**Work request:** Every line in the following data that has "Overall" counts toward the total; state that total alone.

**Data for review:**

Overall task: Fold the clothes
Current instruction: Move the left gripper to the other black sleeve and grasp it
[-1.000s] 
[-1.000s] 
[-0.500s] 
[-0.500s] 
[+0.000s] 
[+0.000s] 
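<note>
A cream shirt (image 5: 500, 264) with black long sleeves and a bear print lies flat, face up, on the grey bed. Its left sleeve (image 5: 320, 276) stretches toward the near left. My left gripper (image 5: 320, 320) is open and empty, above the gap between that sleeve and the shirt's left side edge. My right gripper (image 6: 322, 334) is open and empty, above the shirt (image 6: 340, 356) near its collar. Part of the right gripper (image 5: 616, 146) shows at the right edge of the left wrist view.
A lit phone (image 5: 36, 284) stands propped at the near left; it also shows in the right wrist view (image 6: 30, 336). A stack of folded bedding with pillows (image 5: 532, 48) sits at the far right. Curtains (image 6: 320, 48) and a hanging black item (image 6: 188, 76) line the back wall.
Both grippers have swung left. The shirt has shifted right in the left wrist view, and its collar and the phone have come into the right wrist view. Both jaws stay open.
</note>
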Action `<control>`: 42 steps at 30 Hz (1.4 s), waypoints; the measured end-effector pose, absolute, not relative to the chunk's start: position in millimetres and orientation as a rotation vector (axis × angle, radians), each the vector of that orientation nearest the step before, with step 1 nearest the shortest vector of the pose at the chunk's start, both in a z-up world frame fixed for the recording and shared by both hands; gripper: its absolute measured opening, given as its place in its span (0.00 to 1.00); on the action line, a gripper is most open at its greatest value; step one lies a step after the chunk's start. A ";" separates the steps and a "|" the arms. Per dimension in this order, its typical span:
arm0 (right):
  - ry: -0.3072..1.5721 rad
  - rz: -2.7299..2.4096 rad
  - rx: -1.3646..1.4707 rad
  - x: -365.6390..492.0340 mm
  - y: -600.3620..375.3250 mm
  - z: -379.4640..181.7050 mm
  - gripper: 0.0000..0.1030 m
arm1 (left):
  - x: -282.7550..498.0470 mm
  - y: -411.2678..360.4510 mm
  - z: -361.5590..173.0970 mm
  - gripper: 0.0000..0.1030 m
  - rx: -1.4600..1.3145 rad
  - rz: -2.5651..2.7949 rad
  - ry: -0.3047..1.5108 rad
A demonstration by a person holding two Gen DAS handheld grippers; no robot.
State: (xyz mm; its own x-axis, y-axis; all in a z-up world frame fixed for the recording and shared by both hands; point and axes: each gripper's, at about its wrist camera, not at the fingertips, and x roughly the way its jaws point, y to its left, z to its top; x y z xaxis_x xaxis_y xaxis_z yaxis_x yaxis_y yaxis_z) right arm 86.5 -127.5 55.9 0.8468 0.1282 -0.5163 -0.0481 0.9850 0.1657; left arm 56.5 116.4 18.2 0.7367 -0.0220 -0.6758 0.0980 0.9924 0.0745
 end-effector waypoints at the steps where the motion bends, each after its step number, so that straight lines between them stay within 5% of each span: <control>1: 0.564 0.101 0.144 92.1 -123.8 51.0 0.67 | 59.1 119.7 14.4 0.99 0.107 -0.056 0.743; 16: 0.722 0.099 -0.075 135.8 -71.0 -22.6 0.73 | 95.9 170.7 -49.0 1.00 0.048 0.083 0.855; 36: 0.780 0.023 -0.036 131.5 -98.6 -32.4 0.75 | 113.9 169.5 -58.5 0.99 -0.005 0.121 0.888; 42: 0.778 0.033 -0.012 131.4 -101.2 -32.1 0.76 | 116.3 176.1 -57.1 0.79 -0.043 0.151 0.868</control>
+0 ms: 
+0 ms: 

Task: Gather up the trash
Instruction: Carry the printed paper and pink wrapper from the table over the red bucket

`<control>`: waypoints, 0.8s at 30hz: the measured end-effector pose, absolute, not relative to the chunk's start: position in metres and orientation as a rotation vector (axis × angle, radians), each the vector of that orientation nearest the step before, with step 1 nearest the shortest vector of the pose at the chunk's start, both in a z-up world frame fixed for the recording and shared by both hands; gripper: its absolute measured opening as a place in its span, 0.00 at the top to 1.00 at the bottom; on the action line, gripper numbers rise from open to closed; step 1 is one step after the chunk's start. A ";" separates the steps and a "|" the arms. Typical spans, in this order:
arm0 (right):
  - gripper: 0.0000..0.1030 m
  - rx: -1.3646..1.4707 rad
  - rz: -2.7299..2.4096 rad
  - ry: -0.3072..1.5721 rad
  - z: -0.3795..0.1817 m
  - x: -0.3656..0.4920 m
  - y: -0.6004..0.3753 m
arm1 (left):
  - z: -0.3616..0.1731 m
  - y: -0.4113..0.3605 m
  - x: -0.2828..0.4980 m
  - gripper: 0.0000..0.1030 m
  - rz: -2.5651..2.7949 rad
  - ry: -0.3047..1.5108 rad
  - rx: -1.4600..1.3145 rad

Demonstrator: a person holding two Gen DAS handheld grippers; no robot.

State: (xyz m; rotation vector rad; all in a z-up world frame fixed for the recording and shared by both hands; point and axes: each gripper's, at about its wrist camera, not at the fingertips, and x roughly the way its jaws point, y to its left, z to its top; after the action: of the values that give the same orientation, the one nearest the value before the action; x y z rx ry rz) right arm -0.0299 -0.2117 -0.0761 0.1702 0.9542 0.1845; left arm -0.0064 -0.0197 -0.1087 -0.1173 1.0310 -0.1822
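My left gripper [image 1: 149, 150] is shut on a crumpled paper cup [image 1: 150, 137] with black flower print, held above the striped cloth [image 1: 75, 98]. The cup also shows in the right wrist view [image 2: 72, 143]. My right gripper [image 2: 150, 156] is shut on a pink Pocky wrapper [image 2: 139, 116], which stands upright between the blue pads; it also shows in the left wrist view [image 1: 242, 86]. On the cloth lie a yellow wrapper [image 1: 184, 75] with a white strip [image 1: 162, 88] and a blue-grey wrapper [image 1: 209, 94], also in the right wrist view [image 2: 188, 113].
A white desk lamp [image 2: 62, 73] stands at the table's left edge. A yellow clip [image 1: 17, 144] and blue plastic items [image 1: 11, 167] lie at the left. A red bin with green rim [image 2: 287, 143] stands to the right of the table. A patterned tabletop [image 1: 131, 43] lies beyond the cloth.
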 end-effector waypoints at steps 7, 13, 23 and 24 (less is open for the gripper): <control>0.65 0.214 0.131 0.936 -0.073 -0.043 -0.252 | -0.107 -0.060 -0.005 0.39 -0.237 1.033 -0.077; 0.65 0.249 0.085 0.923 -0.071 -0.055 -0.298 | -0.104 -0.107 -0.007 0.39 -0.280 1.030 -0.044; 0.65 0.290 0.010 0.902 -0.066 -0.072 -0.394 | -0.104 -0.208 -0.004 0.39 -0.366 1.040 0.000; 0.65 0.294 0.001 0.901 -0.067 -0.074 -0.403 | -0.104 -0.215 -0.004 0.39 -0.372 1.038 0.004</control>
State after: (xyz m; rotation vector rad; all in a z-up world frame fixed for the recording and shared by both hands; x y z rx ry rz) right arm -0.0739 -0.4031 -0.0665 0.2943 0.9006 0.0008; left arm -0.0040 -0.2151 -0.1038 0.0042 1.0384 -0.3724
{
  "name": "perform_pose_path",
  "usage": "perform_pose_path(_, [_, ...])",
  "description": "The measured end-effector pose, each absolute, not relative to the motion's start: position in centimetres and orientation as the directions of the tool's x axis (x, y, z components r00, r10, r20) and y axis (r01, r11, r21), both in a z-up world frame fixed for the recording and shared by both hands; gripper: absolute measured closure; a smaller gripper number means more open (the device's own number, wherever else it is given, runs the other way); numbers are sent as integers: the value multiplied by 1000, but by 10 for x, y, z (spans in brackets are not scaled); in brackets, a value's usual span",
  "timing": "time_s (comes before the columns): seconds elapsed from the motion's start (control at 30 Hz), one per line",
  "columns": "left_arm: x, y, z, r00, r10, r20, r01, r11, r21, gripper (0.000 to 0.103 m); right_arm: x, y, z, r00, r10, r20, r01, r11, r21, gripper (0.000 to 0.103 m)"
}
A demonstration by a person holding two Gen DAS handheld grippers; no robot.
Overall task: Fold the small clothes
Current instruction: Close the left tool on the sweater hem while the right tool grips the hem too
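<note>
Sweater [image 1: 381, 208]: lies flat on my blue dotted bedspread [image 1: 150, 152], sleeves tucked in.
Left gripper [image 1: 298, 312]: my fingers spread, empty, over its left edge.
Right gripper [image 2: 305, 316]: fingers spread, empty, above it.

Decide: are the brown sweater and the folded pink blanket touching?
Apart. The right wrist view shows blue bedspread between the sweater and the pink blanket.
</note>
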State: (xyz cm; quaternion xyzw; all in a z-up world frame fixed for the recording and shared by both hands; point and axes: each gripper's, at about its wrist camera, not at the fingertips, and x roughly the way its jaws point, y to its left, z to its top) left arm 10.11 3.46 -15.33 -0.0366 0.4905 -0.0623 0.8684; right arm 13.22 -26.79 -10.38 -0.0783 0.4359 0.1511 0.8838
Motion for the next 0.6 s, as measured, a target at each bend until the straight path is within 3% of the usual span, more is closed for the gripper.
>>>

**Result of this exercise:** 2